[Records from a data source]
BEGIN

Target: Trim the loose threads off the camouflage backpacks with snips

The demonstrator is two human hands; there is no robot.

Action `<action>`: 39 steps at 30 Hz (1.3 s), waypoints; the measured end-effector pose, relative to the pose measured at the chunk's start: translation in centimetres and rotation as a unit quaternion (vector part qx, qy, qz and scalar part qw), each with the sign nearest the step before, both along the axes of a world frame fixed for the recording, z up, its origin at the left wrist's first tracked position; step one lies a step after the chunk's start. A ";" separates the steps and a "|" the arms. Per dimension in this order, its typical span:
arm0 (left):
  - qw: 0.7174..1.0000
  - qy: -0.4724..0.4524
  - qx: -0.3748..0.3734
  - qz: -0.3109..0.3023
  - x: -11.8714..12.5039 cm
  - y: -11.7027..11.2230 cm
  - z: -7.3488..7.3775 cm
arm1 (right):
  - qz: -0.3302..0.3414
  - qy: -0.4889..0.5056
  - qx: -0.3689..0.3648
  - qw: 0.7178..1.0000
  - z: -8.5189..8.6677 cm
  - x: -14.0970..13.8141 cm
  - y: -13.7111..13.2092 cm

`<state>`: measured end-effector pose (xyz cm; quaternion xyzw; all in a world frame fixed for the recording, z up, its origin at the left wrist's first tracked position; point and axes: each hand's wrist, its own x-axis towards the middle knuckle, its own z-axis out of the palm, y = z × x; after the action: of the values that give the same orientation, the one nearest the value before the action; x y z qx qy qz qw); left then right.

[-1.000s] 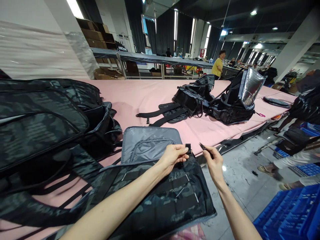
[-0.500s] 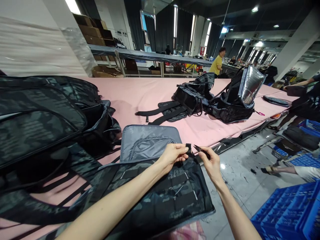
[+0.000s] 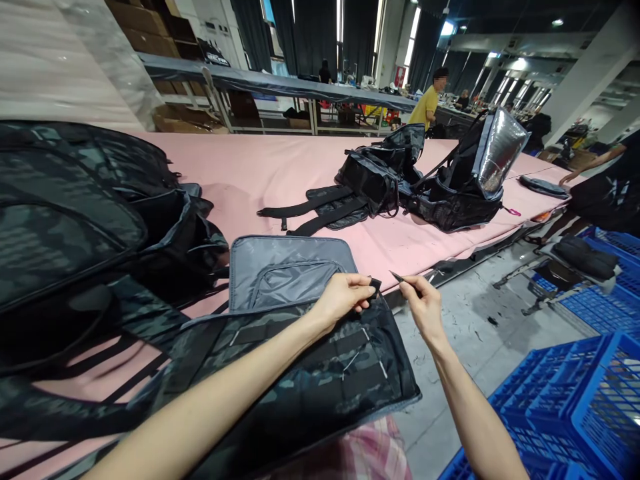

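Note:
A dark camouflage backpack (image 3: 320, 383) lies at the near edge of the table, partly over my lap. My left hand (image 3: 345, 299) is closed in a pinch on a black webbing tab (image 3: 375, 287) at the bag's far right corner. Just to the right, my right hand (image 3: 424, 308) grips small black pointed snips (image 3: 397, 276), the tip directed toward the tab but apart from it. Loose white threads (image 3: 356, 357) show on the bag's webbing rows. Behind the left hand spreads a grey-lined flap (image 3: 290, 248).
More camouflage bags (image 3: 75, 220) pile up at the left of the pink-covered table (image 3: 225, 160). Open black bags (image 3: 450, 207), one with silver lining, stand farther back. Blue crates (image 3: 565, 393) sit on the floor at right. A person in yellow (image 3: 425, 107) is beyond the table.
My view has shifted, moving the scene slightly left and up. The tab tilts more to the right, and the snips stand a little farther from it. Both hands keep their hold.

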<state>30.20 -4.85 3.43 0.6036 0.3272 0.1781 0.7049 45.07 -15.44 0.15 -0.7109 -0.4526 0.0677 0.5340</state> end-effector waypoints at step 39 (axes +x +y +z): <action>0.928 0.122 0.285 -0.205 -0.5 -0.2 -2.6 | 0.129 0.064 -0.086 0.986 -1.1 -0.8 -1.6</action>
<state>29.74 -5.05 0.87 0.8499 0.2152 0.0401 0.4793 44.23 -17.08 -0.93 -0.6841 -0.4979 0.2202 0.4854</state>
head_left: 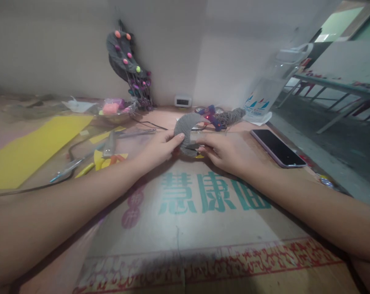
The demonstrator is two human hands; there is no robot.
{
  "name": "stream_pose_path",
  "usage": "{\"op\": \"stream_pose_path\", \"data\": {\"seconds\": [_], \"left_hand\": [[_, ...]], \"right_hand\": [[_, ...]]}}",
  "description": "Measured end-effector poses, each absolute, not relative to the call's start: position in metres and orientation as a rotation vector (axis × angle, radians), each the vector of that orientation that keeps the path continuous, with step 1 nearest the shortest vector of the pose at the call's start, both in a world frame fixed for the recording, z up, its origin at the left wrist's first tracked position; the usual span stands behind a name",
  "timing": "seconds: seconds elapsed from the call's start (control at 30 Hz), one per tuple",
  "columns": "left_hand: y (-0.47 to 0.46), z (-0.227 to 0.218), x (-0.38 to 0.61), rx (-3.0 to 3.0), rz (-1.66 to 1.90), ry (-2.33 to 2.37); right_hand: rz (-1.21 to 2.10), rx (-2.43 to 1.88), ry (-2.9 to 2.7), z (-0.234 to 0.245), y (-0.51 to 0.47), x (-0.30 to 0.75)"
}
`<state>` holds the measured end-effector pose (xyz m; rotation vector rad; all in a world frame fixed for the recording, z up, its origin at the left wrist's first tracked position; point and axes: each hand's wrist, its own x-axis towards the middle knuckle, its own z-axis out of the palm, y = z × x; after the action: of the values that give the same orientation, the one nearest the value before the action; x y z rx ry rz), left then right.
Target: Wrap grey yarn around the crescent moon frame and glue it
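Two bare hands meet over the middle of the worktop (pixel 65 261), with a grey crescent (pixel 182 126) between them. The crescent is wound with yarn and raised upright, its hollow side toward the right. The left hand (pixel 167 145) grips its outer curve, thumb pressed on the near face and the other fingers mostly hidden behind. The right hand (pixel 223 150) is at the crescent's lower tip, fingers bent and drawn together; blur hides whether they pinch the tip itself or something small beside it, so I cannot tell.

Below the hands lies a sheet of cardboard (pixel 185 234), printed with large green characters and a red patterned band along the near side. Just behind the crescent sit a purple-blue gadget (pixel 214 119) showing a red light and, touching or nearly so, a bundle of grey yarn (pixel 232 117). A small white clock (pixel 182 101) stands by the wall. To the right are a phone (pixel 278 148), lying face up, and farther back a clear bottle (pixel 263 92). On the left lie a yellow sheet (pixel 34 151), yellow scraps (pixel 100 161) near the left forearm and a plastic bag (pixel 114 107) with pink contents. Against the wall above hangs a larger crescent-shaped ornament (pixel 119 57), dotted with coloured balls.
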<state>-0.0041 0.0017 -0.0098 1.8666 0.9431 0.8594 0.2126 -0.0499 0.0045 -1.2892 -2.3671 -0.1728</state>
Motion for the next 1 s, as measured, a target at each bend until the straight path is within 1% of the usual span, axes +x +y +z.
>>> {"op": "stream_pose_path", "data": {"seconds": [0.2, 0.4, 0.6, 0.83, 1.0], "left_hand": [[0.002, -0.009, -0.003, 1.859, 0.876, 0.938], [0.001, -0.01, -0.002, 1.737, 1.019, 0.847], [-0.004, -0.008, -0.004, 2.073, 0.913, 0.921], [-0.011, -0.004, -0.004, 2.153, 0.868, 0.9], [-0.014, -0.001, -0.004, 2.22, 0.905, 0.935]], "right_hand": [[-0.142, -1.224, -2.32, 0.001, -0.048, 0.215], [-0.163, -1.233, -2.25, 0.001, -0.05, 0.216], [-0.215, -1.26, -2.224, 0.001, -0.05, 0.215], [-0.285, -1.219, -2.261, 0.003, -0.052, 0.213], [-0.248, -1.193, -2.258, 0.001, -0.052, 0.212]]}}
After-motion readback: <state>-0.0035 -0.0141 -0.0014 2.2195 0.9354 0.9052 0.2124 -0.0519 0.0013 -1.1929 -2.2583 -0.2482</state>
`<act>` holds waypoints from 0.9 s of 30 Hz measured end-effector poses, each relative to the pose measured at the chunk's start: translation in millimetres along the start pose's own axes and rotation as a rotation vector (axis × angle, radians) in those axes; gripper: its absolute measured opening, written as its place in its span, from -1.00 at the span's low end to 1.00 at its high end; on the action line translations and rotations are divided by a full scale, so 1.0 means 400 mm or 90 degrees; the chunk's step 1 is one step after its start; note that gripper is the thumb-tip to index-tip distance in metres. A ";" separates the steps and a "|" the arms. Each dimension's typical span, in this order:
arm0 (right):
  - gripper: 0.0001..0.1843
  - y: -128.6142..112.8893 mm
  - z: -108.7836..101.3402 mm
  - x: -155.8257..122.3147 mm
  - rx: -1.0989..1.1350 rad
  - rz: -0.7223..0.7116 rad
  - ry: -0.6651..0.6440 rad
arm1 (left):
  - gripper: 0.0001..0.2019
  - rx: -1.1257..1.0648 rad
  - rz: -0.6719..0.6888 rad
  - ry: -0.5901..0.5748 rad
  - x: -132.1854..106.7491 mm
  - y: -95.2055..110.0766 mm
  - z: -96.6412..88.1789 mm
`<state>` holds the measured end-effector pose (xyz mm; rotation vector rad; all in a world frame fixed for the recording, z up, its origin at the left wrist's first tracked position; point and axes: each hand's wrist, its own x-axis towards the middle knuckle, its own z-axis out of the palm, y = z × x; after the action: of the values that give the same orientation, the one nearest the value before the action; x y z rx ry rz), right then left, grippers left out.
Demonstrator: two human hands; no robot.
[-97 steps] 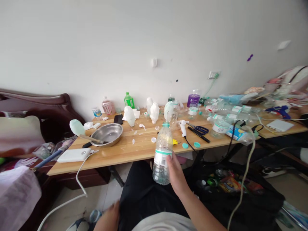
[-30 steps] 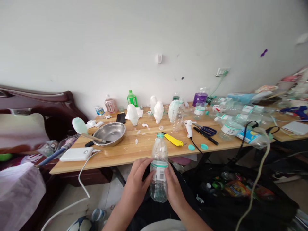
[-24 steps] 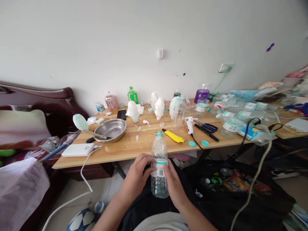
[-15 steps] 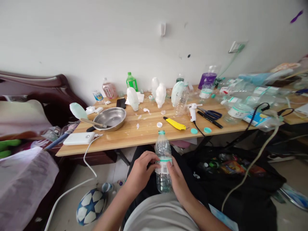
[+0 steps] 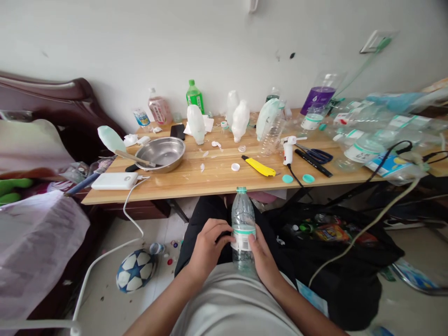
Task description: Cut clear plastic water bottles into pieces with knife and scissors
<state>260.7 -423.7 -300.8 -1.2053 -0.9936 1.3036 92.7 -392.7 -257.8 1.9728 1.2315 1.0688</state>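
A clear empty plastic bottle (image 5: 242, 219) with a green neck ring and a white-and-green label stands upright over my lap, just in front of the table edge. My left hand (image 5: 209, 245) grips its left side at the label, fingers curled round it. My right hand (image 5: 263, 254) wraps the lower right side, thumb on the label. No cap shows on the bottle's mouth.
The wooden table (image 5: 196, 183) carries a steel bowl (image 5: 161, 152), a white power bank (image 5: 115, 181) with cable, a yellow utility knife (image 5: 259, 166), a white glue gun (image 5: 289, 150), scissors (image 5: 317, 154), loose caps and several bottles. A football (image 5: 136, 270) lies on the floor, left. A black bag (image 5: 336, 242) of bottles sits at right.
My left hand came up and joined the right on the bottle. The bottle has come down from table height to my lap, and my view has tilted downward.
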 end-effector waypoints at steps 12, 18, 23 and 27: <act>-0.44 0.025 -0.009 -0.003 0.031 0.024 -0.086 | -0.94 -0.125 -0.064 -0.007 -0.003 -0.038 0.003; -0.45 0.022 -0.011 -0.001 0.001 0.024 -0.085 | -0.94 -0.103 -0.072 -0.003 -0.015 -0.038 0.014; -0.44 0.025 -0.011 0.001 -0.025 0.025 -0.089 | -0.92 -0.033 -0.045 0.035 -0.037 -0.020 0.017; -0.44 0.024 -0.008 -0.003 -0.031 0.031 -0.111 | -0.94 -0.013 -0.055 -0.005 -0.026 -0.004 -0.007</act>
<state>262.2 -426.2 -310.8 -1.1739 -1.1333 1.4497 86.8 -401.5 -261.0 1.8888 1.2838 1.0271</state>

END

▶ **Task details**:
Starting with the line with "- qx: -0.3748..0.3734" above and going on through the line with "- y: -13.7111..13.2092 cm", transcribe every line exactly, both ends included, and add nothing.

▶ **Output for this task**:
  - qx: -0.3748..0.3734
  - qz: -0.3109..0.3023
  - x: -11.8714..12.5039 cm
  - y: -11.7027..11.2230 cm
  - z: -7.3488..7.3775 cm
arm1 (right):
  - qz: -0.3302..0.3414
  - qy: -0.4889..0.5056
  - qx: -0.3689..0.3648
  - qw: 0.7178..1.0000
  - z: -8.5189..8.6677 cm
  - x: -14.0970..13.8141 cm
  - y: -13.7111..13.2092 cm

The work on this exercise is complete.